Task instructions
Both the line with "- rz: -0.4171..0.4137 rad" and the line with "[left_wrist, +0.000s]" in the records below must appear in the output, along with every line between them, exactly and with nothing added.

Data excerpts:
*** Begin section ***

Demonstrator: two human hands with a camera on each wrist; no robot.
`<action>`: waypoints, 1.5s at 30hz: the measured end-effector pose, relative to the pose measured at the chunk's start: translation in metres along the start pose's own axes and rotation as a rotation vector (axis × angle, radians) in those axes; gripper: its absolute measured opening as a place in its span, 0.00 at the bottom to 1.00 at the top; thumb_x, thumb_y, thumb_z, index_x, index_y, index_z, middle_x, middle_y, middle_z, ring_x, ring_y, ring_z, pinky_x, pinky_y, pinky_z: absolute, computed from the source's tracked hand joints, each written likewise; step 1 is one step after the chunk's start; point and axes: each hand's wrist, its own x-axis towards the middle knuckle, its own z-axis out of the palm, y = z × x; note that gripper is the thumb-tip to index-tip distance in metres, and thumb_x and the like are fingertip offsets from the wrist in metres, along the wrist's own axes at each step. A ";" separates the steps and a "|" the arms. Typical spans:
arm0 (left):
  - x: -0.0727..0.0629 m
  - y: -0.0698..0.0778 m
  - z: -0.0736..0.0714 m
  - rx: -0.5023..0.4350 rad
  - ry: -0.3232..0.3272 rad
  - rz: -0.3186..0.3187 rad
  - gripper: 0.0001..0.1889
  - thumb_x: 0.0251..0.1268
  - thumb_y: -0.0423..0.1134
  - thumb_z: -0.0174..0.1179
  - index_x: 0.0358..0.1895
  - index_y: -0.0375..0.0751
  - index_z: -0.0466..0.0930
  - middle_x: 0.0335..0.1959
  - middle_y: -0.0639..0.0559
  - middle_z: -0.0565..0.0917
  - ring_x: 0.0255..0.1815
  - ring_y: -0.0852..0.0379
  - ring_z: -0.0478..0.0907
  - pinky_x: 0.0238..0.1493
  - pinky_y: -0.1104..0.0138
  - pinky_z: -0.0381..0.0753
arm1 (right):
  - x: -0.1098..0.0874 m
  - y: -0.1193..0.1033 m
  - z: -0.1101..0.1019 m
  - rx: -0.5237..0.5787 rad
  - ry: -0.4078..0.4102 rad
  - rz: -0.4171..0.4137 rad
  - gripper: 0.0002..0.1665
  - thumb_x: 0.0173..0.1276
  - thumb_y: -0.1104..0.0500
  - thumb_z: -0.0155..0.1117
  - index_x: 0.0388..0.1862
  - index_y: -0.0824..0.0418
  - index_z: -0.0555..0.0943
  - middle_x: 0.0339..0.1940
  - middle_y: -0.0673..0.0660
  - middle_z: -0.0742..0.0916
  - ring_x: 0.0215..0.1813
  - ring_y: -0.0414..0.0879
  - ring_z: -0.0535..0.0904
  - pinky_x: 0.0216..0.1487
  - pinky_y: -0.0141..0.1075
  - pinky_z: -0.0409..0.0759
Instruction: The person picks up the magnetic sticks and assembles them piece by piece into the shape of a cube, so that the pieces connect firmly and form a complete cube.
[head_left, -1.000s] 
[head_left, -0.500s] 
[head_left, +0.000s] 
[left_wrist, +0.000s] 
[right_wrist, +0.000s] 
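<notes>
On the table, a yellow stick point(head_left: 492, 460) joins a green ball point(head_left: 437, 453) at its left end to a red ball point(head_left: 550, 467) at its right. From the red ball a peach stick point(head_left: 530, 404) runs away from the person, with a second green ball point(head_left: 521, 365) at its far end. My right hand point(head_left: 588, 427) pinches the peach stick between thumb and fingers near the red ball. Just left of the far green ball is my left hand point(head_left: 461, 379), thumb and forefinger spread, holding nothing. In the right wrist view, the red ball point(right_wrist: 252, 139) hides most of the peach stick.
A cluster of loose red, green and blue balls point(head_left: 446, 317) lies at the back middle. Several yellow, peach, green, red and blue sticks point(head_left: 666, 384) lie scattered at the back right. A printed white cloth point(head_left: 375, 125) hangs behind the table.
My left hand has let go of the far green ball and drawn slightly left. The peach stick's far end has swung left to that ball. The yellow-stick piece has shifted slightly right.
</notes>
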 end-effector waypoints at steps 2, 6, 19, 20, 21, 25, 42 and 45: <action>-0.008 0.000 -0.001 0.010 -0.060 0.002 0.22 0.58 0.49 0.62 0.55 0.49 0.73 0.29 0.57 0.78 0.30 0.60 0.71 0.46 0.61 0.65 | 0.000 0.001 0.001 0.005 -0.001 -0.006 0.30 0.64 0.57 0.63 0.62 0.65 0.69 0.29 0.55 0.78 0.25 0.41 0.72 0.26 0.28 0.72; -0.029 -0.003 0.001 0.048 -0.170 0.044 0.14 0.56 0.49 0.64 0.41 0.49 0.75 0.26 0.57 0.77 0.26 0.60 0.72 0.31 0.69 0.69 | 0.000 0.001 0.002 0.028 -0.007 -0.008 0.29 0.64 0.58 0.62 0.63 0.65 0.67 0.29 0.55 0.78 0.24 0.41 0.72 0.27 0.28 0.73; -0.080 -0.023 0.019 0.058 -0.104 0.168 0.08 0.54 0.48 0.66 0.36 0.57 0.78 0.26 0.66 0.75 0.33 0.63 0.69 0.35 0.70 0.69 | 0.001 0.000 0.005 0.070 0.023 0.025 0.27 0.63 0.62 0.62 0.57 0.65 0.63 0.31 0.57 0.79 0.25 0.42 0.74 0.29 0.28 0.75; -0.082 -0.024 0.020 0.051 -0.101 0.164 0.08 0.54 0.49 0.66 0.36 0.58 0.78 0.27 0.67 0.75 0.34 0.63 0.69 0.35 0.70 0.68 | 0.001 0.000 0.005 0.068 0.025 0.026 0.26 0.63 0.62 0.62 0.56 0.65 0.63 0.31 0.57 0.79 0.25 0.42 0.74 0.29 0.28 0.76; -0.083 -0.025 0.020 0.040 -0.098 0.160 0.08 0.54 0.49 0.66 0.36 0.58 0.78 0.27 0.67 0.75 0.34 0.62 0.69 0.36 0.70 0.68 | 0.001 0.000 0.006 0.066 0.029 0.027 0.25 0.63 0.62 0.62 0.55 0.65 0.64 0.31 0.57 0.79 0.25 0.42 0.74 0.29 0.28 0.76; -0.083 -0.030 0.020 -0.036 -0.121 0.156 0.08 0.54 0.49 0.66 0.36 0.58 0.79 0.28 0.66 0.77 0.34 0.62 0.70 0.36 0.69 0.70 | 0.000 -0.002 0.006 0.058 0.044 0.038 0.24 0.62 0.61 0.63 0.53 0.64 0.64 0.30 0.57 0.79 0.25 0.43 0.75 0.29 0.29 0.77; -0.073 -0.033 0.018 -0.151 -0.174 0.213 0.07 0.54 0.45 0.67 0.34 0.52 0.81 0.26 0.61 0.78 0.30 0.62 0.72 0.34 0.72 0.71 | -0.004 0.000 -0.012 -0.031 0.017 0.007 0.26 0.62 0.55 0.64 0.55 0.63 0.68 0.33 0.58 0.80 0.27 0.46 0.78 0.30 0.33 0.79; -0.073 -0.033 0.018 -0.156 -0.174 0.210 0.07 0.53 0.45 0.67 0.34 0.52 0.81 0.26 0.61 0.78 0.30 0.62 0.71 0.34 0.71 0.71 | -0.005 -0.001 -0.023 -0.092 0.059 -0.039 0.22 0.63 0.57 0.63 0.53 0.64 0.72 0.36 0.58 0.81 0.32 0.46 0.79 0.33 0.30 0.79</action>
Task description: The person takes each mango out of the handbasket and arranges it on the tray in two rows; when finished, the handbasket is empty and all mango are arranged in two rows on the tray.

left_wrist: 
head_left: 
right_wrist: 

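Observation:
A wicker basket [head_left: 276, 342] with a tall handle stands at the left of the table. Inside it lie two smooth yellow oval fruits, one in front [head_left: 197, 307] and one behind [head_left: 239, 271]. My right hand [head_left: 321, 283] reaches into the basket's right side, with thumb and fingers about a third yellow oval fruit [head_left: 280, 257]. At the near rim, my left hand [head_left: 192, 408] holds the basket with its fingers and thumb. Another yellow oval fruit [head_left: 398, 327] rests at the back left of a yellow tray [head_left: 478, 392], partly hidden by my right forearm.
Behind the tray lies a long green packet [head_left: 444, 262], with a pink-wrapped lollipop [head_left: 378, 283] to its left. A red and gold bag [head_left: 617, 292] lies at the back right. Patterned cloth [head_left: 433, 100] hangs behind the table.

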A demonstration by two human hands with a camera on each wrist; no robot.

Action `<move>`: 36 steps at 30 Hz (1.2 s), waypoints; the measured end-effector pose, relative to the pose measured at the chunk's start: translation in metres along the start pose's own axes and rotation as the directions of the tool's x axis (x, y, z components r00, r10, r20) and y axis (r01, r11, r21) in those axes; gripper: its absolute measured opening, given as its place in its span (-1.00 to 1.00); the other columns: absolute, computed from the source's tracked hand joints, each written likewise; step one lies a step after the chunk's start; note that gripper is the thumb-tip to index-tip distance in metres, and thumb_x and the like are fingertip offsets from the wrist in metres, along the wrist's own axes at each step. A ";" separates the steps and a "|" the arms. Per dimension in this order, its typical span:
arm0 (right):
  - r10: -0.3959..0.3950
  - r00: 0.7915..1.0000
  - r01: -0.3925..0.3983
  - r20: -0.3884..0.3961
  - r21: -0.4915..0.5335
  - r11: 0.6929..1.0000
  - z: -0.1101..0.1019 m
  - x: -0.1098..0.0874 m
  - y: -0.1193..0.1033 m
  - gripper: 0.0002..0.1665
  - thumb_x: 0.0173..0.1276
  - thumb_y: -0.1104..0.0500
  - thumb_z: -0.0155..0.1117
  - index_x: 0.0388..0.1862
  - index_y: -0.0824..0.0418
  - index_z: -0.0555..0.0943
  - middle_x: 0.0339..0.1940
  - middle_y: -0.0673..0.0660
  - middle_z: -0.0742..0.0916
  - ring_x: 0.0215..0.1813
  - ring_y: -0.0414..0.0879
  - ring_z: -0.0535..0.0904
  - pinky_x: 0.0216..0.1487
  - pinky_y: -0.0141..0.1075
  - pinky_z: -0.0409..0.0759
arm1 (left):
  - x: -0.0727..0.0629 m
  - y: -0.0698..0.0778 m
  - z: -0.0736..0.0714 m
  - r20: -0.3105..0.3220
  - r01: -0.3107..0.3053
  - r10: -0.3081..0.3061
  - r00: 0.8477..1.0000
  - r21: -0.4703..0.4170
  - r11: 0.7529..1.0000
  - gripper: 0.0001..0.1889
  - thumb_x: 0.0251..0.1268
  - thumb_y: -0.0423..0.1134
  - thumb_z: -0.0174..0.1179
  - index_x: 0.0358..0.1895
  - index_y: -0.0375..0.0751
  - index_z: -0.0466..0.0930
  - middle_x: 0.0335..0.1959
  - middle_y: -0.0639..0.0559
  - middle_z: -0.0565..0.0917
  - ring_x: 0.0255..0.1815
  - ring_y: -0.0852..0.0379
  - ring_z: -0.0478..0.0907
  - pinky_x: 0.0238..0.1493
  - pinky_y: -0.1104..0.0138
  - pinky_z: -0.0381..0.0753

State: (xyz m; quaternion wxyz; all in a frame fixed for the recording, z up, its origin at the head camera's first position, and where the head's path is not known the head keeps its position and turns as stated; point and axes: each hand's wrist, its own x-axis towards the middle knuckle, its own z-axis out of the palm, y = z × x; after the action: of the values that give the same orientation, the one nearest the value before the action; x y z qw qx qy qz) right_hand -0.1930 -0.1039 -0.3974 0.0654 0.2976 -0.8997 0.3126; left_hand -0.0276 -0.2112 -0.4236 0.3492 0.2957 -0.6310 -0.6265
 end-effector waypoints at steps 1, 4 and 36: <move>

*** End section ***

The answer
  - rz: -0.4171..0.4137 rad
  - gripper: 0.0002..0.1665
  - thumb_x: 0.0173..0.1276
  - thumb_y: -0.1104..0.0500
  - thumb_z: -0.0155..0.1117
  - index_x: 0.0388..0.1862
  - index_y: -0.0824..0.0418
  - index_z: -0.0555..0.0943
  - middle_x: 0.0339..0.1940
  - middle_y: -0.0673..0.0660
  - middle_z: -0.0742..0.0916
  - ring_x: 0.0215..0.1813
  - ring_y: -0.0414..0.0879
  - ring_z: -0.0535..0.0904
  - pinky_x: 0.0216..0.1487
  - pinky_y: -0.0141..0.1075
  - pinky_z: -0.0409..0.0759
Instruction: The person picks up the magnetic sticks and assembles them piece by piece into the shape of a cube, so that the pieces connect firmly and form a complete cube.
[head_left, -1.000s] 
[head_left, -0.500s] 
[head_left, +0.000s] 
[left_wrist, +0.000s] 

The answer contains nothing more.